N'y a t-il pas expérience sonore plus immersive que celle de se laisser embarquer par un flot d'éléments que l'on devine vaguement à sa simple écoute ? C'est ainsi le propre du field recordings que de nous faire entendre notre monde différemment et de créer ce genre d'expérience via la captation de sons environnants parfois indistincts pouvant provenir d'espaces naturels comme de lieux urbains. En plaçant des micros de contact sur des lignes téléphoniques abandonnées afin de capter les résonances de plusieurs kilomètres de câbles métalliques perturbés par les oiseaux et le vent, l'australien Alan Lamb semble par ses enregistrements fastidieux vouloir justement faire le lien entre ces deux mondes forcément amenés à se rencontrer via l'urbanisation.
Loin du minimalisme d'Ellen Fullman produit par son "long string instrument", loin aussi de certaines installations de Céleste Boursier-Mougenot, la musique d'Alan Lamb dévoile de longues pièces sonores basculant clairement du côté obscur de la force, celui du drone et tout l'imaginaire post-apocalyptique qui peut en découler.
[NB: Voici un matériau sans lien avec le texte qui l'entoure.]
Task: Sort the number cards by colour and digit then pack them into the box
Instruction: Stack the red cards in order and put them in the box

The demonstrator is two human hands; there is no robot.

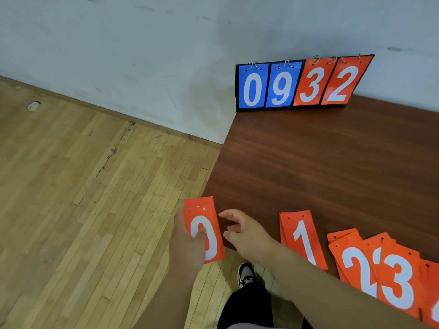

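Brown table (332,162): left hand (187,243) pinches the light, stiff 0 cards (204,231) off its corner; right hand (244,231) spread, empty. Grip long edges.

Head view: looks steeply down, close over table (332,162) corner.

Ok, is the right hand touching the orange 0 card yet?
Apart. The head view shows a dark gap of table between the right hand and the orange 0 card; only the left hand grips it.
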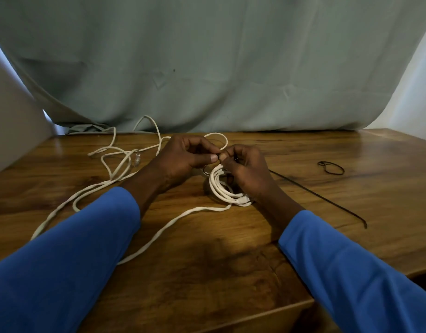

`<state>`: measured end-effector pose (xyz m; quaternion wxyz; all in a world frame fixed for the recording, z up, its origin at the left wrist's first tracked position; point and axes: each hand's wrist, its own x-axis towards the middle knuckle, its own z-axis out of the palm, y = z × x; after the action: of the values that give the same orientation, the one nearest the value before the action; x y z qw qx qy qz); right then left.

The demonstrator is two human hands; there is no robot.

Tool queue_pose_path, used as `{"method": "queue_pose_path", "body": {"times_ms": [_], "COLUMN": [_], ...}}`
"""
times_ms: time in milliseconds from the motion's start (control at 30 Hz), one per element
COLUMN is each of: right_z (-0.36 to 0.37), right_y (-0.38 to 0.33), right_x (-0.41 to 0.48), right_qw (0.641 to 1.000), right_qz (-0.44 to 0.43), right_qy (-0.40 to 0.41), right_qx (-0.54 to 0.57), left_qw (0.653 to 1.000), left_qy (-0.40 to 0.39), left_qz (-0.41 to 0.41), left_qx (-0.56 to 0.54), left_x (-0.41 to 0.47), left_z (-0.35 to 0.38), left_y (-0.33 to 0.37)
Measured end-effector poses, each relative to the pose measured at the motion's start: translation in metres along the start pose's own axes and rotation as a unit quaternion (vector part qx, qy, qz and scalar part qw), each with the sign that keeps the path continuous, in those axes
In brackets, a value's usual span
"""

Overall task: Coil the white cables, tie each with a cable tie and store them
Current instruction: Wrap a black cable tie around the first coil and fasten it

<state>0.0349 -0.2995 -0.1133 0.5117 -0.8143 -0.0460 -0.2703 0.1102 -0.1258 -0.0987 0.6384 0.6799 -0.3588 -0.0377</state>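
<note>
We find the left hand and right hand pinching, fingertips together, on the black cable tie atop the coil on the table. We judge this tie not yet fastened. To the left, a loose cable lies uncoiled. A looped tie lies well right. Storing remains.

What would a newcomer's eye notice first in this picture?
At mid-table the left hand and the right hand pinch a black cable tie above a coiled white cable. A loose white cable sprawls over the wooden table to their left. A second, looped tie lies apart on the right.
</note>
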Motion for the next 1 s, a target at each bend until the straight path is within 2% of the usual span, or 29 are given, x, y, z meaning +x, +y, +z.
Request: {"method": "queue_pose_path", "body": {"times_ms": [100,433,767,867,1000], "right_z": [0.0001,-0.0005,-0.0010,-0.0017,-0.0033], "right_y": [-0.0004,-0.0041,-0.0035,-0.0033,-0.0019], "right_x": [-0.0006,-0.0026,-0.0018,-0.0014,0.0004], "right_qw": [1.000,1.000,0.999,0.999,0.999], "right_qz": [-0.005,0.011,0.014,0.016,0.020], "right_qy": [0.007,0.000,0.006,0.004,-0.003], "right_qx": [-0.005,0.018,0.041,0.042,0.043], "left_qw": [1.000,0.999,0.998,0.999,0.986], "left_qy": [0.001,-0.001,0.016,0.021,0.027], "left_qz": [-0.002,-0.035,-0.057,-0.019,0.076], "left_qx": [0.014,-0.034,0.006,0.018,0.147], "left_x": [0.0013,0.0014,0.0032,0.0031,0.0047], "left_z": [-0.0005,-0.0008,0.0024,-0.0001,0.0005], "left_y": [-0.0036,-0.0035,-0.0031,-0.0058,-0.0053]}}
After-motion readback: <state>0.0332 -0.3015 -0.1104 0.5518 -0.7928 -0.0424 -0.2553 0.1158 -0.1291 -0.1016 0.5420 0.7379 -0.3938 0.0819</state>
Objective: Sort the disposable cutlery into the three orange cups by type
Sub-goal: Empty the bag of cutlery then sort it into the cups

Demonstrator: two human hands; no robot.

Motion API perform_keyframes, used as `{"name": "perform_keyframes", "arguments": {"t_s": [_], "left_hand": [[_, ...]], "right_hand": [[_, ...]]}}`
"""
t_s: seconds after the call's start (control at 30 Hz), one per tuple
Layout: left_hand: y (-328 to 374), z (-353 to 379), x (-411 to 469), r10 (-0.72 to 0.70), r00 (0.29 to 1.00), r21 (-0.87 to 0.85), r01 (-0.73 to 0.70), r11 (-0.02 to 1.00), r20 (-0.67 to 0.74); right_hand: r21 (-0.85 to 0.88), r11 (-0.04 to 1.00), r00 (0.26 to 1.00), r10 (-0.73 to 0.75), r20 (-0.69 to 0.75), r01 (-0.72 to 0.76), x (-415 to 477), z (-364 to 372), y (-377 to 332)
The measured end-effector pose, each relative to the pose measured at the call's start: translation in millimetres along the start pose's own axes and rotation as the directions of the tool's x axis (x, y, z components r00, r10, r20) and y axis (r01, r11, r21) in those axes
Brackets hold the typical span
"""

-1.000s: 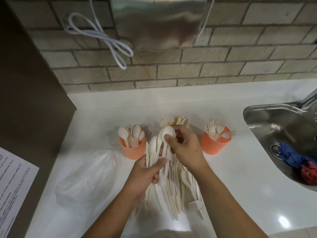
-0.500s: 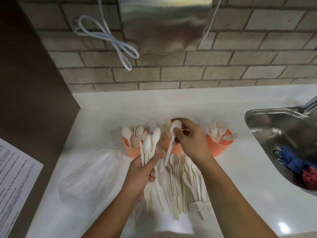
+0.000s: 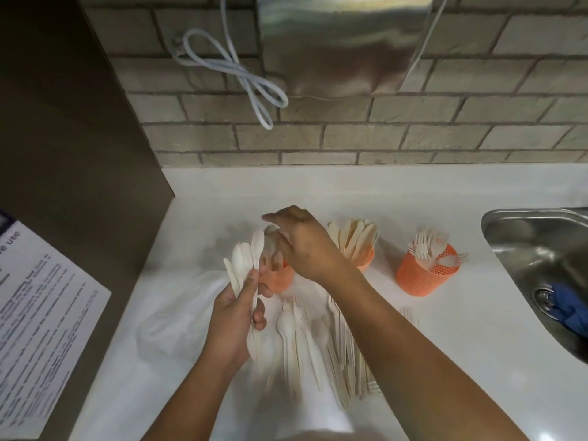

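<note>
Three orange cups stand in a row on the white counter. The left cup (image 3: 280,280) holds spoons, the middle cup (image 3: 366,260) knives and the right cup (image 3: 419,279) forks. My left hand (image 3: 234,316) grips a bundle of white spoons (image 3: 243,261) upright, just left of the left cup. My right hand (image 3: 302,245) hovers over the left cup with curled fingers pinching a blurred spoon (image 3: 270,238) at the cup's mouth. A pile of mixed cutlery (image 3: 313,342) lies on the counter under my forearms.
A crumpled clear plastic bag (image 3: 176,323) lies left of the pile. A steel sink (image 3: 537,249) with a blue cloth (image 3: 571,308) is at the right. A printed sheet (image 3: 38,313) hangs at the left. A metal dispenser (image 3: 343,43) and white cable (image 3: 241,71) are on the brick wall.
My right hand carried its spoon left, from above the middle cup to over the left cup. My left hand lifted its spoon bundle slightly toward that cup.
</note>
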State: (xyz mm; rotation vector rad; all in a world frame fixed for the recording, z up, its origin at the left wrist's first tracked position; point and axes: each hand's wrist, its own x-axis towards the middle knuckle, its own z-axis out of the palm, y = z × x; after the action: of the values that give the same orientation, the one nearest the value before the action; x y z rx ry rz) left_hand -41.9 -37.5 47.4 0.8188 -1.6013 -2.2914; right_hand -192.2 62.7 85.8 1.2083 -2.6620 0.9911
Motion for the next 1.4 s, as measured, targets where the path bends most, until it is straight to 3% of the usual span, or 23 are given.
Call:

Night Passage pourrait alors être l'enregistrement des derniers échos d'un monde dévasté, vidé de toute présence humaine puis réinvesti par une nature restée imperméable à celle-ci. Dans ses fracas les plus métalliques, Night Passage évoque parfois ce qu'un groupe américain comme Barn Owl composera plus tard, notamment sur l'excellent The Headlands avec The Infinite Strings Ensemble.
Pièce maîtresse du genre initialement sortie en 1998 et couvrant une période de captations sonores qui s'était alors étalée sur près de quinze ans (1983-1997), Night Passage fait aujourd'hui l'objet d'une réédition et d'une remastérisation via le label Room40 de Lawrence English, autre grand nom australien du drone-ambient de ces dernières années partageant avec Alan Lamb une filiation plus qu'évidente.